Below are records; work out how many of their lines contain the word "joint" and reply with the number only.

> **AVAILABLE DATA**:
_ _ _ _

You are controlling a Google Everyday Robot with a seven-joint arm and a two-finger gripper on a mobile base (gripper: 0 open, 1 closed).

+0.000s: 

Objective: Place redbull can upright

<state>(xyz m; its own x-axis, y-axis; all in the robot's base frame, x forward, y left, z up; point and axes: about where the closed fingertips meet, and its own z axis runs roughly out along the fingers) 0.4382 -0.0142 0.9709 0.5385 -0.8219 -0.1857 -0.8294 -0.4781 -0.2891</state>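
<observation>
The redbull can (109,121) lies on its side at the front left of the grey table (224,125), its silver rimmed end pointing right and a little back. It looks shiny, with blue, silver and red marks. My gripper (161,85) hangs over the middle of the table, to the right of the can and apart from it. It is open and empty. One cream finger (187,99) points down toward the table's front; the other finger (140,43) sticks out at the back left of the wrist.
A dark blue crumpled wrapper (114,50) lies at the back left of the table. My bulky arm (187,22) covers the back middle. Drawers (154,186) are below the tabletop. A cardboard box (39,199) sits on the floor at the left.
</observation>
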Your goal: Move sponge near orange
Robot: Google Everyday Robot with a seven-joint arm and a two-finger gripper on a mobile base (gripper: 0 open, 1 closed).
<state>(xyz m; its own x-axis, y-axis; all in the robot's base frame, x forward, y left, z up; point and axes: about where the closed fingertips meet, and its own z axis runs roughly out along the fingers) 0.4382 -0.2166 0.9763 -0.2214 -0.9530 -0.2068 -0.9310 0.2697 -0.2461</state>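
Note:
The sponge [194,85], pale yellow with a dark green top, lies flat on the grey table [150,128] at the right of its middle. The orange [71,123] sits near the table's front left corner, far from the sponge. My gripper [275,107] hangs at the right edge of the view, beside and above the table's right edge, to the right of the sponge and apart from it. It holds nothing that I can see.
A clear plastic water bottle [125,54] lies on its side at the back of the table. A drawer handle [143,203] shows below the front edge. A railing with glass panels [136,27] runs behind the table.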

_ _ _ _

> **RESULT FOR THIS TASK**: 2